Creating a custom training loop in tensorflow

Photo by **Brett Sayles** from **Pexels**

Sticking to the sequential model limits the freedom you have with regards to creating models in Tensorflow. In this post, I’ll start by showing a simple sequential model. I’ll then convert it into a functional model. Finally, I’ll use GradientTape to calculate all gradients and control the full train loop, all to improve the possibilities in creating your models.

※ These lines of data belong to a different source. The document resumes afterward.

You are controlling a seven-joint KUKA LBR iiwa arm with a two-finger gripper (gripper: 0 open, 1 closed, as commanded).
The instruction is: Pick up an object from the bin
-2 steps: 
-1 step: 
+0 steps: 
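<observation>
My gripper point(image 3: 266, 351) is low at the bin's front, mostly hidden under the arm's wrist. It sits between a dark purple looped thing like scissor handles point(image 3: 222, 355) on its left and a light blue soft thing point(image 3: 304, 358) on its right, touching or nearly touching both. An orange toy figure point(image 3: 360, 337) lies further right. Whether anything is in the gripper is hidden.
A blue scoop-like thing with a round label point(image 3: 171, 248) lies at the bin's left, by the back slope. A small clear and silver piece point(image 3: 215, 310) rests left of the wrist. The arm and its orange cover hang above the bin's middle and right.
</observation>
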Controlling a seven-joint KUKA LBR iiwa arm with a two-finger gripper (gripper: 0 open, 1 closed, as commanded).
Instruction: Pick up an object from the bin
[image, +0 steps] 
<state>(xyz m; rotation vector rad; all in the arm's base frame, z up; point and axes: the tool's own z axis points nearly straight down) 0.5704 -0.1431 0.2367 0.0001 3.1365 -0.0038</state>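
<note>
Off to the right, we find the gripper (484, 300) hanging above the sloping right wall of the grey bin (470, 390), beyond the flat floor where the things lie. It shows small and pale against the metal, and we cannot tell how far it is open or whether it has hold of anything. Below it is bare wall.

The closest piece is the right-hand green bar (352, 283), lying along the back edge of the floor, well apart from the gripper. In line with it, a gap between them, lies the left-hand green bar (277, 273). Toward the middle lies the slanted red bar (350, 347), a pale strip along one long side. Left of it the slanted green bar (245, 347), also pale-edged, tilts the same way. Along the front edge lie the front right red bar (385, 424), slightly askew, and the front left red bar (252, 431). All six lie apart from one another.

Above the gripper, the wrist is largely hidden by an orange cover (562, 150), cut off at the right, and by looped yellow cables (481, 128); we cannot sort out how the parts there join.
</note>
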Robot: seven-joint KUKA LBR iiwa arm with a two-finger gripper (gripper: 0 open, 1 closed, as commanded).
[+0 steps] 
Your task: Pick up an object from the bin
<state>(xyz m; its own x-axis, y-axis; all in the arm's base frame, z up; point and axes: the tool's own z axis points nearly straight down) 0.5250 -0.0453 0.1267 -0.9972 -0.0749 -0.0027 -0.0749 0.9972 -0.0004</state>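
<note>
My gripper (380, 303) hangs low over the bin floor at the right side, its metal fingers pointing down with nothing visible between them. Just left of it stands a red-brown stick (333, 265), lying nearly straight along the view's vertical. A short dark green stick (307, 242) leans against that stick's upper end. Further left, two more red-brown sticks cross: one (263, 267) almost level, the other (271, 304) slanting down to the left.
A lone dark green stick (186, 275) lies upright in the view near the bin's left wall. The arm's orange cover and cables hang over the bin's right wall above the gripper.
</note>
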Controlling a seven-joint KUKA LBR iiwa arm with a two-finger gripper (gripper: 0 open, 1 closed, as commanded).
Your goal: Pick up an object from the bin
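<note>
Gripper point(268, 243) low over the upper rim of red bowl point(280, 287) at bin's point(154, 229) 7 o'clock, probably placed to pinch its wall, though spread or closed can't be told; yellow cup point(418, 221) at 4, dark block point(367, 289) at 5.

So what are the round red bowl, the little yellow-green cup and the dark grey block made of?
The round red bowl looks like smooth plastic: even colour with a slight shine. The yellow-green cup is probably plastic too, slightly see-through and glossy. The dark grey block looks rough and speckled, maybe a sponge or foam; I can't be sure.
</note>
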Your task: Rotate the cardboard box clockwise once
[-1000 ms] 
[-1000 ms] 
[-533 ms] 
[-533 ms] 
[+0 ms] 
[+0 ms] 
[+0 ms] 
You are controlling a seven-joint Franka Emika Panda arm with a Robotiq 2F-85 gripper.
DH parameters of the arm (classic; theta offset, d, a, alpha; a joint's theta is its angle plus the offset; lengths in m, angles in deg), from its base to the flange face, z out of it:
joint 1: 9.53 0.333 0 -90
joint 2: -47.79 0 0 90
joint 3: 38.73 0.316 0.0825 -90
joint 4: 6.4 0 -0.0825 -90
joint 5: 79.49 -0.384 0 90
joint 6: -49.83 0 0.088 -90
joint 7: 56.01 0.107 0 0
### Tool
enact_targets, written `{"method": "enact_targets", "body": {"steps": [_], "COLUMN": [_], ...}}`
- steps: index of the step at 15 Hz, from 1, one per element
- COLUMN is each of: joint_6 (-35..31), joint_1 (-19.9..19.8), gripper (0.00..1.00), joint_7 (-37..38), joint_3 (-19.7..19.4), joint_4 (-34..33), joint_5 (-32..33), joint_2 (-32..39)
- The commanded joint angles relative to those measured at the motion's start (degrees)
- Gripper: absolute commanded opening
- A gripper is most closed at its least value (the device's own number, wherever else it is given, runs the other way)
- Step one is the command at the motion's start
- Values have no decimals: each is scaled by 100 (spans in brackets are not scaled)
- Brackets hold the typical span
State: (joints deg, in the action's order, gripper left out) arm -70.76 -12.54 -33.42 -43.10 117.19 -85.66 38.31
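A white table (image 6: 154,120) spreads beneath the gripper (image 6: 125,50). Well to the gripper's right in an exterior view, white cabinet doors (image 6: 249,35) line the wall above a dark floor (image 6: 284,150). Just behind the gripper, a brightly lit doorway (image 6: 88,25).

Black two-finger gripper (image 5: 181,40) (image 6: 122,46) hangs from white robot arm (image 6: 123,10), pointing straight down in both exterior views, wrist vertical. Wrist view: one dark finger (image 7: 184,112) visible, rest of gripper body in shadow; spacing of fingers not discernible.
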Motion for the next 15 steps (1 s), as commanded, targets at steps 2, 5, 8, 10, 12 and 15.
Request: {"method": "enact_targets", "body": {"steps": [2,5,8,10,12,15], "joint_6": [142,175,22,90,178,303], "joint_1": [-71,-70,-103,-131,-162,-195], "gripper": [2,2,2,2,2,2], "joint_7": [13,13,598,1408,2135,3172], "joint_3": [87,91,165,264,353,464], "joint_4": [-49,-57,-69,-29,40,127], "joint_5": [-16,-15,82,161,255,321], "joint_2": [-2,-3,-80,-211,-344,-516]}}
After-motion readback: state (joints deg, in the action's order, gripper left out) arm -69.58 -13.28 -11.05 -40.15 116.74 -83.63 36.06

I’ll be using a simple feed-forward network to illustrate the examples. Let’s start with the sequential model. To keep the number of weights small, I’ll add two layers with one neuron each. Finally, the model will be trained to predict the same number as was input, and I’ll generate random data. If you’re unfamiliar with shapes, I have a few posts on this topic: intro and a closer look.

Sequential Model

import tensorflow as tf

# define the sequential model
# it contains two dense layers with one neuron each
model = tf.keras.Sequential([
    tf.keras.layers.Dense(1, input_shape=(1,)),
    tf.keras.layers.Dense(1)
])
# compile the model in order to define the loss function
model.compile(loss="mse")

# define the data as 100000 random numbers
data = tf.random.uniform((100000,1))
# train the model to predict the same number
model.fit(x=data, y=data, epochs=2)

# print the weights
for l in model.weights:
    print(f"{l.name}: {l.numpy()}")
print(model.weights[0].name)

Train on 100000 samples
Epoch 1/2
100000/100000 [==============================] - 2s 17us/sample - loss: 0.0365
Epoch 2/2
100000/100000 [==============================] - 2s 15us/sample - loss: 3.4097e-06
dense/kernel:0: [[-0.6452949]]
dense/bias:0: [0.00095751]
dense_1/kernel:0: [[-1.5518339]]
dense_1/bias:0: [0.00247312]
dense/kernel:0

We can see that the input weights for the two neurons are -0.6 and -1.55, respectively, and the biases are 0.0009 and 0.002. As humans, we can immediately tell that we could make the perfect model for the job. We can set both neuron weights to 1 and the biases to 0. Our model did the right thing in keeping biases small. The input weights it picked are also valid, since -0.6452949*-1.5518339=1.0013, which is close enough to 1.

Let’s notice how much Tensorflow manages for us. We haven’t set the batch size up, it defaults to 32. The fit function finds the relevant function based on the “mse” string we gave it, obtains a prediction from the input, calculates the loss and backpropagates the error.

Functional Model

The functional model gives us more flexibility in accessing the layers. Among other benefits, it allows us to define multiple inputs and outputs. We can try to force both neurons to learn weights close to 1 by constraining the output of the first layer to also be close to the ground truth.

import tensorflow as tf


a = tf.keras.layers.Input(shape=(1,))
dense_1 = tf.keras.layers.Dense(1)(a)
dense_2 = tf.keras.layers.Dense(1)(dense_1)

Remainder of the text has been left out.